◆ Problem ◆
I'd like every record written out again, exactly as it is.

◆ Input records ◆
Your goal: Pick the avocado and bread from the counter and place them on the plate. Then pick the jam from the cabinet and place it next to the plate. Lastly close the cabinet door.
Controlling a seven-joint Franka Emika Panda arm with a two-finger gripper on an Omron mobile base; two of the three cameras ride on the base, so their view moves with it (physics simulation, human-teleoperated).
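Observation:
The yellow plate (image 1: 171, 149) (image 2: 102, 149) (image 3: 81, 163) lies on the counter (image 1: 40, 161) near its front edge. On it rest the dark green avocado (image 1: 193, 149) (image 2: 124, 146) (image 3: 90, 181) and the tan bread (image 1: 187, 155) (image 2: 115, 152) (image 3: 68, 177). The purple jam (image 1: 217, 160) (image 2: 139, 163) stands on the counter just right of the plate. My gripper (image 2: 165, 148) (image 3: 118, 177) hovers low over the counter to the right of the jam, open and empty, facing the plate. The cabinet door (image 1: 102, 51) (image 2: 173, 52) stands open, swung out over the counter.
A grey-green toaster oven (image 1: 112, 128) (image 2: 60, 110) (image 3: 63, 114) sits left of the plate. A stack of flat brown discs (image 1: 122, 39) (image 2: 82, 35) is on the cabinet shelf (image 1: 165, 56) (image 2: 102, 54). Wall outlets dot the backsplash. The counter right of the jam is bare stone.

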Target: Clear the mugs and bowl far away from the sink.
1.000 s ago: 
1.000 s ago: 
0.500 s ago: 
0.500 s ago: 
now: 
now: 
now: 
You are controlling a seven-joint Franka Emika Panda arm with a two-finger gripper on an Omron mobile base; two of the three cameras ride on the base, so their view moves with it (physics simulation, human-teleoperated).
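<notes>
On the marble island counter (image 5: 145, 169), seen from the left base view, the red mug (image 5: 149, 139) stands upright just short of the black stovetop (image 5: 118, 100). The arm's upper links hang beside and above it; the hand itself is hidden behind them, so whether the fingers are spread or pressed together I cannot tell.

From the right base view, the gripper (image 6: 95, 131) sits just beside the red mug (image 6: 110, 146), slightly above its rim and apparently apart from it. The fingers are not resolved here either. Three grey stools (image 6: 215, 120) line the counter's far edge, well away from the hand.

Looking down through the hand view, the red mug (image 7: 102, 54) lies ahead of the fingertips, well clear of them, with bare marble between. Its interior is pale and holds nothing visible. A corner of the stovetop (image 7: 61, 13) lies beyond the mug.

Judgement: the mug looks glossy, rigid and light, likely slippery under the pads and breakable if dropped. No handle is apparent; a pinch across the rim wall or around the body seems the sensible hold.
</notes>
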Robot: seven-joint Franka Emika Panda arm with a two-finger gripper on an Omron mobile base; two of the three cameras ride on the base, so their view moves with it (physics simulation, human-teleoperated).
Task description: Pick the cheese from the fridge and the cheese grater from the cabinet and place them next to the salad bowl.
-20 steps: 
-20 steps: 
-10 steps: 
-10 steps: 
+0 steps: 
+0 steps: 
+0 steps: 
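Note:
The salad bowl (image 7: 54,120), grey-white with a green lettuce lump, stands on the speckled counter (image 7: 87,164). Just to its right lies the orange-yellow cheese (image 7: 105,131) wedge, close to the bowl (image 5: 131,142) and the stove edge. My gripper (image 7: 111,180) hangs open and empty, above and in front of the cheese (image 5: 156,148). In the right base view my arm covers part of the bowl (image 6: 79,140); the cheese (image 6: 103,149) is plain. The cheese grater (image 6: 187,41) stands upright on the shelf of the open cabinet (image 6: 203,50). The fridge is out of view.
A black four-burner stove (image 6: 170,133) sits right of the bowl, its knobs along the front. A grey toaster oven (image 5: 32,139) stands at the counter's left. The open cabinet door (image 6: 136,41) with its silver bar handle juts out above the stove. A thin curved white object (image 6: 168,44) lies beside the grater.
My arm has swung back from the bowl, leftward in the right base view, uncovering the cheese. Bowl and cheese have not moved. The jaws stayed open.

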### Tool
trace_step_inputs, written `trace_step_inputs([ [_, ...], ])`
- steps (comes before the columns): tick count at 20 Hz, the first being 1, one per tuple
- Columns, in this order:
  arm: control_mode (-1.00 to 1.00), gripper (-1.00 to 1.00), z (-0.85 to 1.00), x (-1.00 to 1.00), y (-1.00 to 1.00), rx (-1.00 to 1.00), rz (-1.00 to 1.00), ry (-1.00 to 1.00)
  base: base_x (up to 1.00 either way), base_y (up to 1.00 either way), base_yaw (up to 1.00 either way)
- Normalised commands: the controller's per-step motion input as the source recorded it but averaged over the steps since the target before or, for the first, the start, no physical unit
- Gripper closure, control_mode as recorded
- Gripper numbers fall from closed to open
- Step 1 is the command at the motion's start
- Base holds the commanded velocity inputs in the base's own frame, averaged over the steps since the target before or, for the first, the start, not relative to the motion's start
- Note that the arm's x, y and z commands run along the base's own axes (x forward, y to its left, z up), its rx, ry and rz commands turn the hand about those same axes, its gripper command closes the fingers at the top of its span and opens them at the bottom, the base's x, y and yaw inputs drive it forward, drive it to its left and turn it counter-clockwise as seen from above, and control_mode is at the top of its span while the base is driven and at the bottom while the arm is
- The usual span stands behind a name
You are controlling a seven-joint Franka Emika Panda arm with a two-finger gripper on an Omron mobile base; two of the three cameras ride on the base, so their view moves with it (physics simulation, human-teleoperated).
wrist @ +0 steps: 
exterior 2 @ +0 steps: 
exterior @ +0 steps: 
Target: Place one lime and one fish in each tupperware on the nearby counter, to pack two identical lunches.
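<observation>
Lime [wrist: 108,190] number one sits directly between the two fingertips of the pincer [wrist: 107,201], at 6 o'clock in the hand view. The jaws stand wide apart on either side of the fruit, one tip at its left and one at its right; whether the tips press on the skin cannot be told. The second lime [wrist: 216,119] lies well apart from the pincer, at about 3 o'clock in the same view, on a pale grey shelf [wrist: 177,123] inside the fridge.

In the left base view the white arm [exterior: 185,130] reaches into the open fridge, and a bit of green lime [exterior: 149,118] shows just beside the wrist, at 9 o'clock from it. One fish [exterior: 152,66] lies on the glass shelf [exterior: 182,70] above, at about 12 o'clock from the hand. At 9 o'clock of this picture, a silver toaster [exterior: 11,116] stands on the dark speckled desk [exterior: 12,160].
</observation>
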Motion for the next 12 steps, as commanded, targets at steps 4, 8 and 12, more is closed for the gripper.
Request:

◆ Solved exercise ◆
Your goal: Pick the avocado and bread from the counter and place them on the plate. Then pick the jam from the cabinet and place it next to the plate. Lastly close the cabinet door.
Controlling a seven-joint Franka Emika Panda arm with a two-finger gripper on an Omron mobile base; two of the three cameras ride on the base, so their view moves with it (physics simulation, human-teleoperated).
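Observation:
The yellow plate (image 1: 171, 149) (image 2: 102, 149) (image 3: 81, 163) lies on the counter (image 1: 40, 161) near its front edge. On it rest the dark green avocado (image 1: 193, 149) (image 2: 124, 146) (image 3: 90, 181) and the tan bread (image 1: 187, 155) (image 2: 115, 152) (image 3: 68, 177). The purple jam (image 1: 217, 160) (image 2: 139, 163) stands on the counter just right of the plate. My gripper (image 2: 165, 148) (image 3: 118, 177) hovers low over the counter to the right of the jam, open and empty, facing the plate. The cabinet door (image 1: 102, 51) (image 2: 173, 52) stands open, swung out over the counter.
A grey-green toaster oven (image 1: 112, 128) (image 2: 60, 110) (image 3: 63, 114) sits left of the plate. A stack of flat brown discs (image 1: 122, 39) (image 2: 82, 35) is on the cabinet shelf (image 1: 165, 56) (image 2: 102, 54). Wall outlets dot the backsplash. The counter right of the jam is bare stone.
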
Target: Clear the mugs and bowl far away from the sink.
1.000 s ago: 
1.000 s ago: 
0.500 s ago: 
0.500 s ago: 
now: 
now: 
now: 
You are controlling a seven-joint Franka Emika Panda arm with a two-finger gripper on an Omron mobile base; two of the three cameras ride on the base, so their view moves with it (physics simulation, human-teleoperated).
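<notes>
On the marble island counter (image 5: 145, 169), seen from the left base view, the red mug (image 5: 149, 139) stands upright just short of the black stovetop (image 5: 118, 100). The arm's upper links hang beside and above it; the hand itself is hidden behind them, so whether the fingers are spread or pressed together I cannot tell.

From the right base view, the gripper (image 6: 95, 131) sits just beside the red mug (image 6: 110, 146), slightly above its rim and apparently apart from it. The fingers are not resolved here either. Three grey stools (image 6: 215, 120) line the counter's far edge, well away from the hand.

Looking down through the hand view, the red mug (image 7: 102, 54) lies ahead of the fingertips, well clear of them, with bare marble between. Its interior is pale and holds nothing visible. A corner of the stovetop (image 7: 61, 13) lies beyond the mug.

Judgement: the mug looks glossy, rigid and light, likely slippery under the pads and breakable if dropped. No handle is apparent; a pinch across the rim wall or around the body seems the sensible hold.
</notes>
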Robot: seven-joint Franka Emika Panda arm with a two-finger gripper on an Omron mobile base; two of the three cameras ride on the base, so their view moves with it (physics simulation, human-teleoperated).
Task description: Pick the cheese from the fridge and the cheese grater from the cabinet and place them next to the salad bowl.
-20 steps: 
-20 steps: 
-10 steps: 
-10 steps: 
+0 steps: 
+0 steps: 
+0 steps: 
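Note:
The salad bowl (image 7: 54,120), grey-white with a green lettuce lump, stands on the speckled counter (image 7: 87,164). Just to its right lies the orange-yellow cheese (image 7: 105,131) wedge, close to the bowl (image 5: 131,142) and the stove edge. My gripper (image 7: 111,180) hangs open and empty, above and in front of the cheese (image 5: 156,148). In the right base view my arm covers part of the bowl (image 6: 79,140); the cheese (image 6: 103,149) is plain. The cheese grater (image 6: 187,41) stands upright on the shelf of the open cabinet (image 6: 203,50). The fridge is out of view.
A black four-burner stove (image 6: 170,133) sits right of the bowl, its knobs along the front. A grey toaster oven (image 5: 32,139) stands at the counter's left. The open cabinet door (image 6: 136,41) with its silver bar handle juts out above the stove. A thin curved white object (image 6: 168,44) lies beside the grater.
My arm has swung back from the bowl, leftward in the right base view, uncovering the cheese. Bowl and cheese have not moved. The jaws stayed open.
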
### Tool
trace_step_inputs, written `trace_step_inputs([ [_, ...], ])`
- steps (comes before the columns): tick count at 20 Hz, the first being 1, one per tuple
- Columns, in this order:
  arm: control_mode (-1.00 to 1.00), gripper (-1.00 to 1.00), z (-0.85 to 1.00), x (-1.00 to 1.00), y (-1.00 to 1.00), rx (-1.00 to 1.00), rz (-1.00 to 1.00), ry (-1.00 to 1.00)
  base: base_x (up to 1.00 either way), base_y (up to 1.00 either way), base_yaw (up to 1.00 either way)
- Normalised commands: the controller's per-step motion input as the source recorded it but averaged over the steps since the target before or, for the first, the start, no physical unit
- Gripper closure, control_mode as recorded
- Gripper numbers fall from closed to open
- Step 1 is the command at the motion's start
- Base holds the commanded velocity inputs in the base's own frame, averaged over the steps since the target before or, for the first, the start, not relative to the motion's start
- Note that the arm's x, y and z commands run along the base's own axes (x forward, y to its left, z up), its rx, ry and rz commands turn the hand about those same axes, its gripper command closes the fingers at the top of its span and opens them at the bottom, the base's x, y and yaw inputs drive it forward, drive it to its left and turn it counter-clockwise as seen from above, and control_mode is at the top of its span while the base is driven and at the bottom while the arm is
- The usual span stands behind a name
You are controlling a seven-joint Franka Emika Panda arm with a two-finger gripper on an Omron mobile base; two of the three cameras ride on the base, so their view moves with it (physics simulation, human-teleoperated).
wrist @ +0 steps: 
exterior 2 @ +0 steps: 
exterior @ +0 steps: 
Target: Place one lime and one fish in each tupperware on the nearby counter, to pack two identical lunches.
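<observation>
Lime [wrist: 108,190] number one sits directly between the two fingertips of the pincer [wrist: 107,201], at 6 o'clock in the hand view. The jaws stand wide apart on either side of the fruit, one tip at its left and one at its right; whether the tips press on the skin cannot be told. The second lime [wrist: 216,119] lies well apart from the pincer, at about 3 o'clock in the same view, on a pale grey shelf [wrist: 177,123] inside the fridge.

In the left base view the white arm [exterior: 185,130] reaches into the open fridge, and a bit of green lime [exterior: 149,118] shows just beside the wrist, at 9 o'clock from it. One fish [exterior: 152,66] lies on the glass shelf [exterior: 182,70] above, at about 12 o'clock from the hand. At 9 o'clock of this picture, a silver toaster [exterior: 11,116] stands on the dark speckled desk [exterior: 12,160].
</observation>
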Motion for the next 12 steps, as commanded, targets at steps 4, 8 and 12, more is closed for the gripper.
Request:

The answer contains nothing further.